» **Task requirements**: Print each line below verbatim, skipping every picture.

» **The records**:
•••

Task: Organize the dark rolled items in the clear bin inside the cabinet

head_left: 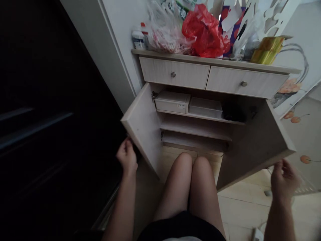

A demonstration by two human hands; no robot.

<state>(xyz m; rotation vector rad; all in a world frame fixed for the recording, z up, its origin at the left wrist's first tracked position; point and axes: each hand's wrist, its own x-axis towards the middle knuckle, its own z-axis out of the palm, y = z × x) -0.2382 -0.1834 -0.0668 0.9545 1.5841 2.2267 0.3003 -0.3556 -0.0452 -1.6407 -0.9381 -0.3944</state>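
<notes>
I crouch in front of a low pale wooden cabinet (215, 68) with both of its doors swung open. My left hand (127, 156) is closed on the outer edge of the left door (142, 129). My right hand (284, 179) hovers just below the outer edge of the right door (258, 144), fingers curled loosely and apart, holding nothing. Inside, the top shelf carries two pale boxes (172, 101) (205, 107) and a dark object (233, 113). The lower shelves (195, 130) look bare. My knees (192, 164) are close to the cabinet's base.
Two drawers with round knobs (173, 74) (244, 83) sit above the doors. The top holds a red plastic bag (204, 31), a clear bag (164, 33), a white bottle (138, 39) and a yellow packet (268, 49). A dark door (50, 117) stands left.
</notes>
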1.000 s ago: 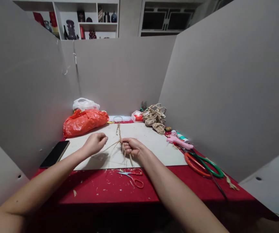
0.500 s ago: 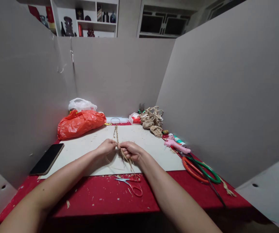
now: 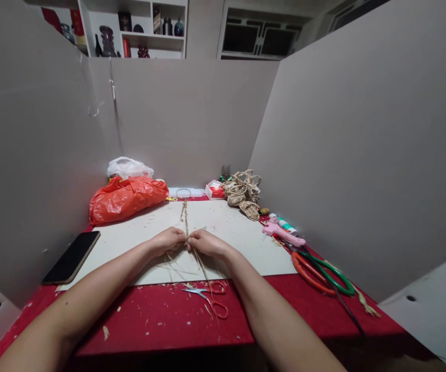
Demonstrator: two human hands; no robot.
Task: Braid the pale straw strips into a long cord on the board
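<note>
Over the pale board [image 3: 129,217] a thin braided straw cord [image 3: 186,219] runs away from me, its near end pinched between my fingertips. My left hand [image 3: 170,239] is closed on the cord from the left. Close beside it, my right hand [image 3: 206,242] pinches the same spot from the right. Loose straw strands [image 3: 202,266] hang below my hands toward the table's front. Red-handled scissors [image 3: 211,298] lie partly spread just under the strands. The fingertips hide the exact crossing of the strands.
A black phone [image 3: 71,257] lies at left, near an orange plastic bag [image 3: 127,199]. Coiled straw cord pieces [image 3: 244,191] are heaped at the back right. A pink glue gun [image 3: 282,233] and large shears with orange and green handles [image 3: 323,274] lie along the right. Grey panels [image 3: 184,119] enclose the table.
My right hand's fingers have drawn in to the cord, and the strands once gathered under that palm now hang free. Both hands sit slightly lower in view.
</note>
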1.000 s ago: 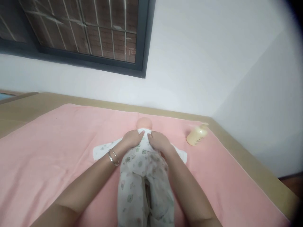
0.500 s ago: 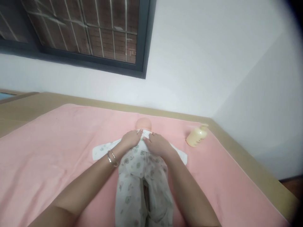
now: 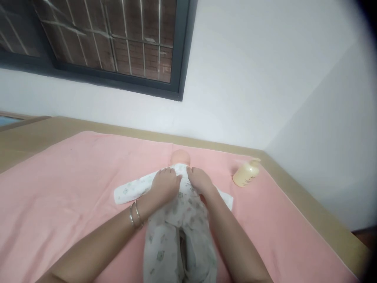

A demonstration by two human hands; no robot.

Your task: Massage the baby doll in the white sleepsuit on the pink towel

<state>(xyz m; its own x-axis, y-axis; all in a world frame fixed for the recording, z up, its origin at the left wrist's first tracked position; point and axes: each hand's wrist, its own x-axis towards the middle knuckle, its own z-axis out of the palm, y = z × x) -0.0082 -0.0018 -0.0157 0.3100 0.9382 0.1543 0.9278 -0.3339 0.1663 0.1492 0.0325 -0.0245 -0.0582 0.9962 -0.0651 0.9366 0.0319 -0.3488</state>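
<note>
A doll lies on its length on a pink blanket [image 3: 97,173], its smooth head [image 3: 180,157] pointing away from me. It wears white baby clothes [image 3: 176,220] with a small green and grey print, sleeves spread out to both sides. My left hand [image 3: 165,184], with two bangles on the wrist, is closed on the upper part of the clothes, left of the middle. On the other side, just below the doll's head, my right hand [image 3: 200,180] has its fingers curled on the cloth. Both hands cover part of the chest and the sleeves' inner ends.
A pale yellow pump bottle [image 3: 246,174] stands on the blanket to the right of the doll. Beyond the blanket runs a tan surface edge [image 3: 220,147] against a white wall [image 3: 250,78]. A dark-framed window [image 3: 179,59] with bars is at the upper left.
My left hand has shifted right and turned, its fingers now curled more over the cloth. My right hand has moved slightly right, and the two thumbs are no longer close together.
</note>
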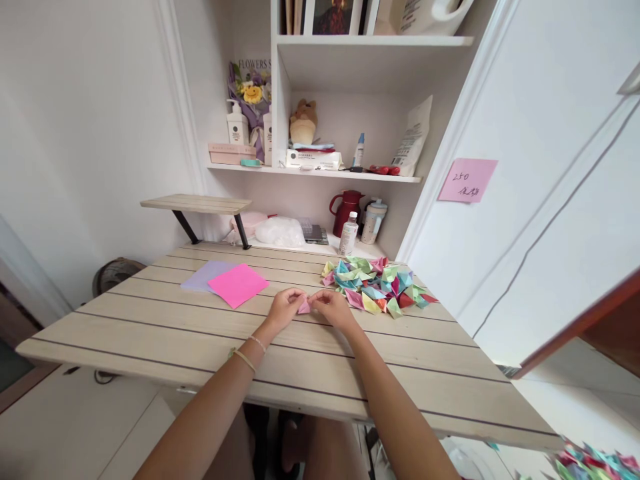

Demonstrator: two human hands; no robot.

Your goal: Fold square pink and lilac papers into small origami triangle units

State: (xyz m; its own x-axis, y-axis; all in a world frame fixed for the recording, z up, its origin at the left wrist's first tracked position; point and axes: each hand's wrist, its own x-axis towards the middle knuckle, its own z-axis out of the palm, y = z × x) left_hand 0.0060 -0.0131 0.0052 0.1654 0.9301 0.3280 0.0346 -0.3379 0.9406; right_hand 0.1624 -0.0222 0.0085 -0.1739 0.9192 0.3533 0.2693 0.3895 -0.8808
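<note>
My left hand (284,308) and my right hand (331,308) meet at the middle of the pale wooden table (150,327). Both pinch a small folded pink paper piece (304,306) held between their fingertips just above the tabletop. To the left of my hands lies a flat bright pink paper sheet (238,284) on top of a lilac sheet (206,275). To the right sits a heap of several folded paper pieces (376,285) in green, blue, pink, yellow and red.
A small raised wooden shelf (196,203) stands at the table's back left. Behind the table, white shelves (350,177) hold bottles, a red jug (347,211), a plastic bottle (349,234) and a plush toy. A pink note (467,180) sticks on the right wall.
</note>
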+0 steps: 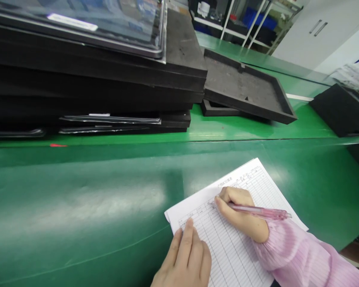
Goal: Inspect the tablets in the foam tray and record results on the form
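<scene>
A printed form with a ruled table (227,239) lies at a slant on the green bench, with at least one more sheet under it. My right hand (237,211) pinches a pink see-through pen (266,213), its tip at the upper rows of the form. My left hand (188,255) rests flat on the form's lower left part, fingers stretched out and holding nothing. A pink ribbed sleeve (302,255) covers my right arm. The writing under the pen tip is too small to read.
Black foam trays (122,87) are stacked at the back left, with a flat glass-fronted panel (107,24) on top. Another black tray (245,87) leans on one beneath it. At the right stands a black box (341,109). The green bench (77,199) spans the front.
</scene>
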`<state>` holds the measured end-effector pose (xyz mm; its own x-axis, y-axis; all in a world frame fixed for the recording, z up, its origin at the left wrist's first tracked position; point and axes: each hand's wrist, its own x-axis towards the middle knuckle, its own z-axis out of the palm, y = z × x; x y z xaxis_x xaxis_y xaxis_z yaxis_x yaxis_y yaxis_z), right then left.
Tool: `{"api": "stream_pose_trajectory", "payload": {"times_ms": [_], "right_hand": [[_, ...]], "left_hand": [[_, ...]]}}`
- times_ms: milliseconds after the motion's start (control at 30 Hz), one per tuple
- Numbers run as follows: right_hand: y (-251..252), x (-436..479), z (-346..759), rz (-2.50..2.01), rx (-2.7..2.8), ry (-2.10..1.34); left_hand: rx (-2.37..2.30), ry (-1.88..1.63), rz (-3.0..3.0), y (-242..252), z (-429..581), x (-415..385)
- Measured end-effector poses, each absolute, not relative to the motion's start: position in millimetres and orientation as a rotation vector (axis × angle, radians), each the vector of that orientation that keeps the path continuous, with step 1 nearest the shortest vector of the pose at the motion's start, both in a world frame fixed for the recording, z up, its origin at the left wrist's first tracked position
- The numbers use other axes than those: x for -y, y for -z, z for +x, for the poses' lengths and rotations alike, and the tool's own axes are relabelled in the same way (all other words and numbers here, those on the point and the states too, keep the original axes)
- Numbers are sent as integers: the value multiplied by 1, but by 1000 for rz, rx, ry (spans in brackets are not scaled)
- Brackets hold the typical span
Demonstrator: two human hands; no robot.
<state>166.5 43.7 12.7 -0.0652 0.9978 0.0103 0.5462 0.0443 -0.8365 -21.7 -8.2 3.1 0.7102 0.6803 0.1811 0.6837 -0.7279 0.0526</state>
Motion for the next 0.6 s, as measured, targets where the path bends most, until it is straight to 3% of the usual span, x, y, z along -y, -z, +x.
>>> {"api": "stream_pose_trajectory", "payload": {"times_ms": [600], "right_hand": [[-14,-44,166,-1577,1665,-880]], "left_hand": [[1143,276,-2896,-2,-24,9]]}}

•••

» **Solution below**:
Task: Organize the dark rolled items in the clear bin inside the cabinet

head_left: 

A demonstration by two human hands; no robot.

<state>(xyz m; rotation vector rad; all in a world frame fixed for the recording, z up, its origin at the left wrist's first tracked position; point and axes: each hand's wrist, its own x-axis towards the middle knuckle, its own z-axis out of the palm, y = z × x) -0.2382 -0.1834 -0.0668 0.9545 1.5841 2.2267 0.3003 -0.3556 -0.0452 -1.6407 -0.9381 -0.3944</state>
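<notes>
I crouch in front of a low pale wooden cabinet (215, 68) with both of its doors swung open. My left hand (127, 156) is closed on the outer edge of the left door (142, 129). My right hand (284, 179) hovers just below the outer edge of the right door (258, 144), fingers curled loosely and apart, holding nothing. Inside, the top shelf carries two pale boxes (172, 101) (205, 107) and a dark object (233, 113). The lower shelves (195, 130) look bare. My knees (192, 164) are close to the cabinet's base.
Two drawers with round knobs (173, 74) (244, 83) sit above the doors. The top holds a red plastic bag (204, 31), a clear bag (164, 33), a white bottle (138, 39) and a yellow packet (268, 49). A dark door (50, 117) stands left.
</notes>
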1.000 s ago: 
0.500 s ago: 
now: 
Demonstrator: two human hands; no robot.
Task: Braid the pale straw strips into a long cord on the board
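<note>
Over the pale board [image 3: 129,217] a thin braided straw cord [image 3: 186,219] runs away from me, its near end pinched between my fingertips. My left hand [image 3: 170,239] is closed on the cord from the left. Close beside it, my right hand [image 3: 206,242] pinches the same spot from the right. Loose straw strands [image 3: 202,266] hang below my hands toward the table's front. Red-handled scissors [image 3: 211,298] lie partly spread just under the strands. The fingertips hide the exact crossing of the strands.
A black phone [image 3: 71,257] lies at left, near an orange plastic bag [image 3: 127,199]. Coiled straw cord pieces [image 3: 244,191] are heaped at the back right. A pink glue gun [image 3: 282,233] and large shears with orange and green handles [image 3: 323,274] lie along the right. Grey panels [image 3: 184,119] enclose the table.
My right hand's fingers have drawn in to the cord, and the strands once gathered under that palm now hang free. Both hands sit slightly lower in view.
</note>
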1.000 s ago: 
0.500 s ago: 
now: 

A demonstration by two human hands; no robot.

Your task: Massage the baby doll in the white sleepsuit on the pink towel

<state>(xyz m; its own x-axis, y-axis; all in a world frame fixed for the recording, z up, its origin at the left wrist's first tracked position; point and axes: each hand's wrist, its own x-axis towards the middle knuckle, its own z-axis out of the palm, y = z × x) -0.0082 -0.0018 -0.0157 0.3100 0.9382 0.1543 0.9278 -0.3339 0.1663 0.1492 0.0325 -0.0245 -0.0582 0.9962 -0.0651 0.9366 0.0319 -0.3488</state>
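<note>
A doll lies on its length on a pink blanket [image 3: 97,173], its smooth head [image 3: 180,157] pointing away from me. It wears white baby clothes [image 3: 176,220] with a small green and grey print, sleeves spread out to both sides. My left hand [image 3: 165,184], with two bangles on the wrist, is closed on the upper part of the clothes, left of the middle. On the other side, just below the doll's head, my right hand [image 3: 200,180] has its fingers curled on the cloth. Both hands cover part of the chest and the sleeves' inner ends.
A pale yellow pump bottle [image 3: 246,174] stands on the blanket to the right of the doll. Beyond the blanket runs a tan surface edge [image 3: 220,147] against a white wall [image 3: 250,78]. A dark-framed window [image 3: 179,59] with bars is at the upper left.
My left hand has shifted right and turned, its fingers now curled more over the cloth. My right hand has moved slightly right, and the two thumbs are no longer close together.
</note>
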
Demonstrator: two human hands; no robot.

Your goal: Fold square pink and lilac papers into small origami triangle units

State: (xyz m; its own x-axis, y-axis; all in a world frame fixed for the recording, z up, its origin at the left wrist's first tracked position; point and axes: each hand's wrist, its own x-axis towards the middle knuckle, its own z-axis out of the palm, y = z × x) left_hand 0.0060 -0.0131 0.0052 0.1654 0.9301 0.3280 0.0346 -0.3379 0.9406; right_hand 0.1624 -0.0222 0.0085 -0.1739 0.9192 0.3533 0.2693 0.3895 -0.8808
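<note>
My left hand (284,308) and my right hand (331,308) meet at the middle of the pale wooden table (150,327). Both pinch a small folded pink paper piece (304,306) held between their fingertips just above the tabletop. To the left of my hands lies a flat bright pink paper sheet (238,284) on top of a lilac sheet (206,275). To the right sits a heap of several folded paper pieces (376,285) in green, blue, pink, yellow and red.
A small raised wooden shelf (196,203) stands at the table's back left. Behind the table, white shelves (350,177) hold bottles, a red jug (347,211), a plastic bottle (349,234) and a plush toy. A pink note (467,180) sticks on the right wall.
</note>
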+0 steps: 
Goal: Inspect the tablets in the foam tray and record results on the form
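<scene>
A printed form with a ruled table (227,239) lies at a slant on the green bench, with at least one more sheet under it. My right hand (237,211) pinches a pink see-through pen (266,213), its tip at the upper rows of the form. My left hand (188,255) rests flat on the form's lower left part, fingers stretched out and holding nothing. A pink ribbed sleeve (302,255) covers my right arm. The writing under the pen tip is too small to read.
Black foam trays (122,87) are stacked at the back left, with a flat glass-fronted panel (107,24) on top. Another black tray (245,87) leans on one beneath it. At the right stands a black box (341,109). The green bench (77,199) spans the front.
</scene>
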`<state>` holds the measured end-effector pose (xyz mm; its own x-axis, y-axis; all in a world frame fixed for the recording, z up, its origin at the left wrist's first tracked position; point and axes: each hand's wrist, its own x-axis towards the middle knuckle, its own z-axis out of the palm, y = z × x; x y z xaxis_x xaxis_y xaxis_z yaxis_x yaxis_y yaxis_z), right then left.
Tool: `{"api": "stream_pose_trajectory", "payload": {"times_ms": [_], "right_hand": [[_, ...]], "left_hand": [[_, ...]]}}`
- times_ms: milliseconds after the motion's start (control at 30 Hz), one per tuple
- Numbers run as follows: right_hand: y (-251..252), x (-436..479), z (-346..759), rz (-2.50..2.01), rx (-2.7..2.8), ry (-2.10..1.34); left_hand: rx (-2.37..2.30), ry (-1.88..1.63), rz (-3.0..3.0), y (-242..252), z (-429..581), x (-415..385)
- Measured end-effector poses, each absolute, not relative to the motion's start: position in millimetres and orientation as a rotation vector (axis × angle, radians), each the vector of that orientation that keeps the path continuous, with step 1 nearest the shortest vector of the pose at the motion's start, both in a world frame fixed for the recording, z up, its origin at the left wrist's first tracked position
- The numbers use other axes than those: x for -y, y for -z, z for +x, for the poses' lengths and rotations alike, and the tool's own axes are relabelled in the same way (all other words and numbers here, those on the point and the states too, keep the original axes)
- Numbers are sent as integers: the value multiplied by 1, but by 1000 for rz, rx, ry (spans in brackets are not scaled)
- Brackets hold the typical span
Demonstrator: two human hands; no robot.
<state>166.5 43.7 12.7 -0.0652 0.9978 0.0103 0.5462 0.0443 -0.8365 -21.7 -8.2 3.1 0.7102 0.6803 0.1811 0.6837 -0.7279 0.0526</state>
Motion for the next 0.6 s, as measured, targets where the path bends most, until it is straight to 3% of the usual span, x, y, z along -y, -z, +x.
>>> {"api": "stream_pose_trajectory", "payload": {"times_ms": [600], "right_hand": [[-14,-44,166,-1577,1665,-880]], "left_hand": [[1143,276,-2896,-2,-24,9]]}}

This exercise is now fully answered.